GitHub - ECS201A-WQ23/assignment2

Author	Editor	Title
Jason Lowe-Power	Maryam Babaie, Mahyar Samani	ECS 201A Assignment 2

Originally from University of Wisconsin-Madison CS/ECE 752.

Modified for ECS 201A, Winter 2023.

Due on {{ site.data.course.dates.gem5_2 }} 11:59 pm (PST): See Submission for details

Introduction

In this assignment, you are going to:

Learn how you can use gem5 to profile programs,
Evaluate the performance of different configurations of a pipeline,
Use Amdahl's law in practice.

This homework is based on exercise 3.6 of CA:AQA 3rd edition (the former textbook for this course) and was developed in part by Jason Lowe-Power et al., then modernized by Matt Sinclair and Jason Lowe-Power.

Workload

For this assignment we are going to use DAXPY as our workload. The DAXPY loop (double precision aX + Y) is an often used operation in programs that work with matrices and vectors.
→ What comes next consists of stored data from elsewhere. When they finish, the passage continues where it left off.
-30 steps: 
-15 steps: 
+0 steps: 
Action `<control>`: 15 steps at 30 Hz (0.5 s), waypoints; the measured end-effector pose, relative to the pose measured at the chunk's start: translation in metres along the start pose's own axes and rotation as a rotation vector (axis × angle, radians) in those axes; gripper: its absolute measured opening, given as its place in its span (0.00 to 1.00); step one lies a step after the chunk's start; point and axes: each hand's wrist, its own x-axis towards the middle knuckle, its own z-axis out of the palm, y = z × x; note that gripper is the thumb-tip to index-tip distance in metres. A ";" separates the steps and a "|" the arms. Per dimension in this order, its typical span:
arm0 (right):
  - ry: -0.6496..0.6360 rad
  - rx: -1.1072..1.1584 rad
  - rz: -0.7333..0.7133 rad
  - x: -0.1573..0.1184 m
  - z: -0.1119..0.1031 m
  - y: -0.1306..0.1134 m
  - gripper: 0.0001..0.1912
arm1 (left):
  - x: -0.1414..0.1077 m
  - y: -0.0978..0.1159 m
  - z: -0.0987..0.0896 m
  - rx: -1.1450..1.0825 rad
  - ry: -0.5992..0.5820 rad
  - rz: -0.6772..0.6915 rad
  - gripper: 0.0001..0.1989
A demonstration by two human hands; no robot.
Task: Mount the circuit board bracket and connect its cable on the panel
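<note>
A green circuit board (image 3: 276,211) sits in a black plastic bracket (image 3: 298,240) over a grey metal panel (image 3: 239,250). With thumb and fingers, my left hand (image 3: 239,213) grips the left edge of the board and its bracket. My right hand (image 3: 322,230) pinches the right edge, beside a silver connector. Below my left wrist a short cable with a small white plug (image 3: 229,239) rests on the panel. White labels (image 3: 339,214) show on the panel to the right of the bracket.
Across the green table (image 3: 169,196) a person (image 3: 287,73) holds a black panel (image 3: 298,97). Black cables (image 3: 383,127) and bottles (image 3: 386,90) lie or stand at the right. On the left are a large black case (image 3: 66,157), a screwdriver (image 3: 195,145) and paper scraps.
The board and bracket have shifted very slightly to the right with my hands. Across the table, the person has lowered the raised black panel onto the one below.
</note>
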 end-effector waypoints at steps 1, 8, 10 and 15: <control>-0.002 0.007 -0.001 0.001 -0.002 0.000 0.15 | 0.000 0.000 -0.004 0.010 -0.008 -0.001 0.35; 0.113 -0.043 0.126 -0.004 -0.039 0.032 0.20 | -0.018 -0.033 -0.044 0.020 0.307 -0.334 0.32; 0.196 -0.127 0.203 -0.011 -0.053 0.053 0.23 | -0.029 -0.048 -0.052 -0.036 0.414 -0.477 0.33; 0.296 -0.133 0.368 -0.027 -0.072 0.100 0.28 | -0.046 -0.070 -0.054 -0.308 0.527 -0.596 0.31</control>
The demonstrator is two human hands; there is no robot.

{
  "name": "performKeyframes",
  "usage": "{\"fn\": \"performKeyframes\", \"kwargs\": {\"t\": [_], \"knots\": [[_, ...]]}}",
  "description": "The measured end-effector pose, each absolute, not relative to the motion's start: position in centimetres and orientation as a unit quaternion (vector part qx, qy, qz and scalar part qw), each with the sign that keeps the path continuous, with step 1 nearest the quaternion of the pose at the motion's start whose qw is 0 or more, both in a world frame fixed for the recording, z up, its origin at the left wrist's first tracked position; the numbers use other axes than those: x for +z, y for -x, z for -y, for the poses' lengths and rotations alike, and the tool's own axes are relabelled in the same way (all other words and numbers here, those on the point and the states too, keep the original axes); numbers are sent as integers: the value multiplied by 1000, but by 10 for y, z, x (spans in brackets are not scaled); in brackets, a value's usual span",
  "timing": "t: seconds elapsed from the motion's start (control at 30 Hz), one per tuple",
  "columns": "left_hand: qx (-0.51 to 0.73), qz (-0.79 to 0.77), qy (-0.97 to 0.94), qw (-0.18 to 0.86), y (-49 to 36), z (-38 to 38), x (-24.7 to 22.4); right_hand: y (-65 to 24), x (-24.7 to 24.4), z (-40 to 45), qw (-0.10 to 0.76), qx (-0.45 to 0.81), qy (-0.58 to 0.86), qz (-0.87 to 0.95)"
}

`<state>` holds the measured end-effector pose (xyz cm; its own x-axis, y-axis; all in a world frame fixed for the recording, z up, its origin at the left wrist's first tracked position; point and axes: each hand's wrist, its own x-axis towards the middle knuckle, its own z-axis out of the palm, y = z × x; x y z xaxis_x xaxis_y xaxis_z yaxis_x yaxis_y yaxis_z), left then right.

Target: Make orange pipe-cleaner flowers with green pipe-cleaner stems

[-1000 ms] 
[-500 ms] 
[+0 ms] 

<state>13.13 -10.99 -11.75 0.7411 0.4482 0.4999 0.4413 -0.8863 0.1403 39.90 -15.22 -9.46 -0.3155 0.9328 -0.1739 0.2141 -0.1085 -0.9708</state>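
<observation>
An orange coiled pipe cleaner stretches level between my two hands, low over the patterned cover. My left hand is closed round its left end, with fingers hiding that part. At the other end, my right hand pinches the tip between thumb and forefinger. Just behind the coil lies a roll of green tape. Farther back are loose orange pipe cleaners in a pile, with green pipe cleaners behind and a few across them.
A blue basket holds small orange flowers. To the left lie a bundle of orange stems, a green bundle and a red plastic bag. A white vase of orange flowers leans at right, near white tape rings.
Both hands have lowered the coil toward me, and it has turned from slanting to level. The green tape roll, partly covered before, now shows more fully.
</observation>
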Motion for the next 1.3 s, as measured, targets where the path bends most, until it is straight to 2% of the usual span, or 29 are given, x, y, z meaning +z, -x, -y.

The following code implements DAXPY in C++.

#include <cstdio>
#include <random>

int main()
{
  const int N = 131072;
  double X[N], Y[N], alpha = 0.5;
  std::random_device rd; std::mt19937 gen(rd());
  std::uniform_real_distribution<> dis(1, 2);
  for (int i = 0; i < N; ++i)
  {
    X[i] = dis(gen);
    Y[i] = dis(gen);
  }

  // Start of daxpy loop
  for (int i = 0; i < N; ++i)
  {
    Y[i] = alpha * X[i] + Y[i];
  }
  // End of daxpy loop

  double sum = 0;
  for (int i = 0; i < N; ++i)
  {
    sum += Y[i];
  }
  printf("%lf\n", sum);
  return 0;
}

You can find the definitions for the workload objects in gem5 under workloads/daxpy_workloads.py. In this assignment, we will only be using DAXPYWorkload. In order to create an object of DAXPYWorkload you just need to call its constructor (__init__) function.

Experimental setup

In this assignment we are going to measure the impact of different pipeline latencies on the overall performance of the system. As we discussed in the class it is important to consider measured performance as a product of both software and hardware. In this spirit, it might be useful to get a picture of the instruction mix in our workload. You might find this information useful in later steps of your analysis. As part of this assignment, you will only modify/change the CPU model. Models for the board, cache hierarchy, and memory will remain a constant in your experiment.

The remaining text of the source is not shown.